Description of the task :: The expected answer is the set of lines in the data below between the line holding "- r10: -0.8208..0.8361" and the line holding "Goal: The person", inclusive, written out exactly.

• • • • •

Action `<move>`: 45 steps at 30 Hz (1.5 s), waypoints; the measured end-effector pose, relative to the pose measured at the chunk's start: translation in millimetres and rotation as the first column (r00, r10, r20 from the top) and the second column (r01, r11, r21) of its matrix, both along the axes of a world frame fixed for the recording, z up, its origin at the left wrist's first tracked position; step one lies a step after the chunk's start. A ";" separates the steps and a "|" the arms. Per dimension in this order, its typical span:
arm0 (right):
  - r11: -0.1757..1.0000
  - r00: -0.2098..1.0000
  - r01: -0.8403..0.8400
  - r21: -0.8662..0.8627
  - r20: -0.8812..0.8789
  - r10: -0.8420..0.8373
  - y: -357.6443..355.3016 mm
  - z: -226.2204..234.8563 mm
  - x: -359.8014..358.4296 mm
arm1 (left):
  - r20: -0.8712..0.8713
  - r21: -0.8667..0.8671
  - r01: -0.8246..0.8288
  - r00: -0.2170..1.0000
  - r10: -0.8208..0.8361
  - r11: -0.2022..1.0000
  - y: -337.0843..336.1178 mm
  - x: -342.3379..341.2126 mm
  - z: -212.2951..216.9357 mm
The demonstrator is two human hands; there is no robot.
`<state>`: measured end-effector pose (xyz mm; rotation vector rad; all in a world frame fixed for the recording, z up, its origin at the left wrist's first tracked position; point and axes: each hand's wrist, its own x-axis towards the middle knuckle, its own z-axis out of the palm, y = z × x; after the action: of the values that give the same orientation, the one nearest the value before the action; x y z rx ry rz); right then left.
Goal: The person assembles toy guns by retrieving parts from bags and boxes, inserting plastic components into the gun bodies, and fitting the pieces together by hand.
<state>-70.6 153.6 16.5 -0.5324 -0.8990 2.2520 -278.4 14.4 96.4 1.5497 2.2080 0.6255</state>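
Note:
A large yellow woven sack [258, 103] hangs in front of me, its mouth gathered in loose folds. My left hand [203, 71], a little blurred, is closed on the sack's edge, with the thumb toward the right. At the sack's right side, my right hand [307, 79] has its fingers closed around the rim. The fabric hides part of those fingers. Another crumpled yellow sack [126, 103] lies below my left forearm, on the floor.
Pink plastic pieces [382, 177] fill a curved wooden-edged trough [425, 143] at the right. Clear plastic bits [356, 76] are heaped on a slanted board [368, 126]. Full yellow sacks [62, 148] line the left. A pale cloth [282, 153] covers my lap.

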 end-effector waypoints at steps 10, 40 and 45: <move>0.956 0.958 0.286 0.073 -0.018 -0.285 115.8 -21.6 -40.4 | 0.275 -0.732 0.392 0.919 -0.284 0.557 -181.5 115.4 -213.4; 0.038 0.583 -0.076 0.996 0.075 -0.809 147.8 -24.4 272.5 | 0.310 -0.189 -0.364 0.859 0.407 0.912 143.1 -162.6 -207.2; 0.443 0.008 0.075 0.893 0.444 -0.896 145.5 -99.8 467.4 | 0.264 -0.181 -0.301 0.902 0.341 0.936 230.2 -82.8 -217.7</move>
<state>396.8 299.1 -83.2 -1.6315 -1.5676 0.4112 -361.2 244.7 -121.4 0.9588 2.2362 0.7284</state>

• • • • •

Answer section ::
  - r10: -0.8208..0.8361
  - r11: -0.2022..1.0000
  - y: -337.0843..336.1178 mm
  - x: -342.3379..341.2126 mm
  - z: -212.2951..216.9357 mm
The demonstrator is two human hands; there is no robot.
`<state>`: measured end-effector pose (xyz mm; rotation vector rad; all in a world frame fixed for the recording, z up, its origin at the left wrist's first tracked position; point and axes: each hand's wrist, its own x-axis towards the middle knuckle, its own z-axis out of the palm, y = z × x; after the action: of the values that give the same orientation, the one nearest the value before the action; x y z rx ry rz); right then left.
Goal: The person assembles toy guns by retrieving parts from bags and boxes, inserting plastic components into the gun bodies, and fitting the pieces together by hand.

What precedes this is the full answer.